1. Levcromakalim caused concentration-dependent relaxations of methoxamine-induced tone in both endothelium-denuded and intact vessels. Its potency was reduced by the nitric oxide donor, S-nitroso-N-acetylpenicillamine (SNAP; 0.1 microM or 1 microM) in both denuded and intact vessels. The maximal relaxation (Rmax) was reduced only in denuded vessels. 2. SNAP was more potent in endothelium-denuded than intact vessels but there were no differences in Rmax.
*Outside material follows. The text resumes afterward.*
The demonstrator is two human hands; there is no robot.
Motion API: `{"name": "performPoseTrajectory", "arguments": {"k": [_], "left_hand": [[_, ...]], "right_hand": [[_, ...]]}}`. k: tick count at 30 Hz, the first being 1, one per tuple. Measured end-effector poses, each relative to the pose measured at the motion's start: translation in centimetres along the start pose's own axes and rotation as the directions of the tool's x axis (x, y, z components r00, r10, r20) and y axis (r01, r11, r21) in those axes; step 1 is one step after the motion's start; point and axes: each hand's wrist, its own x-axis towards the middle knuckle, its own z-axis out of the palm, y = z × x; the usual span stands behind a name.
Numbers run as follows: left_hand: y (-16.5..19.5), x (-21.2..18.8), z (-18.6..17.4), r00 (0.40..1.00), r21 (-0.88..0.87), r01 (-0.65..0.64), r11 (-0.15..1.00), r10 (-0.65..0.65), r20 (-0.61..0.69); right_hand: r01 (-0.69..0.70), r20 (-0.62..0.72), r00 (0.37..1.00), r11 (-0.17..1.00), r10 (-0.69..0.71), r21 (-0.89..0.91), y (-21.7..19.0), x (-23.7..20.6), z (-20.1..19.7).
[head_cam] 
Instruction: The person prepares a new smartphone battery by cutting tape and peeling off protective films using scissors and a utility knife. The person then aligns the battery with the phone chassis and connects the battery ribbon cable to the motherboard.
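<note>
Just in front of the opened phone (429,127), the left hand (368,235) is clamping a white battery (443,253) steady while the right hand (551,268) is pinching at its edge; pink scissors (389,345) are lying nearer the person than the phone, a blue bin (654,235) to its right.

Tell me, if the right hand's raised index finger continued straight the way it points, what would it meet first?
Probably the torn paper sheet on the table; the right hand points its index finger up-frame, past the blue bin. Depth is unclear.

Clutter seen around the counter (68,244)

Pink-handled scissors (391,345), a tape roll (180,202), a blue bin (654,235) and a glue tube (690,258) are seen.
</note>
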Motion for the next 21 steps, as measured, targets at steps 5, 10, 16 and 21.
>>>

Glibenclamide (10 microM) did not affect relaxation to SNAP in endothelium-denuded or intact vessels. 3. The soluble guanylyl cyclase inhibitor, 1H-[1,2,4]oxadiazolo[4,3-a]quinoxalin-1-one (ODQ, 10 microM) increased the potency and Rmax of levcromakalim in endothelium-intact vessels. ODQ had no effect in denuded vessels. 4. ODQ (10 microM) reduced the vasorelaxant potency of SNAP in both intact and endothelium-denuded vessels by 190-fold and 620-fold, respectively. 5. 8-bromo cyclic GMP (10 or 30 microM) reduced both the potency and Rmax of levcromakalim in de-endothelialized vessels, but had no effect in intact vessels although it reduced both the potency and Rmax of levcromakalim in intact vessels incubated with ODQ (10 microM). 6. In the presence of ODQ (10 microM), SNAP (0.1 microM or 1 microM) reduced the potency of levcromakalim in intact vessels, without altering Rmax, but had no effect in denuded vessels. SNAP (50 microM) reduced both the potency and Rmax of levcromakalim in intact and endothelium-denuded vessels. 7. Therefore, although SNAP causes relaxation principally through generation of cyclic GMP, it can modulate the actions of levcromakalim through mechanisms both dependent on, and independent of, cyclic GMP; the former predominate in endothelium-denuded vessels and the latter in intact vessels.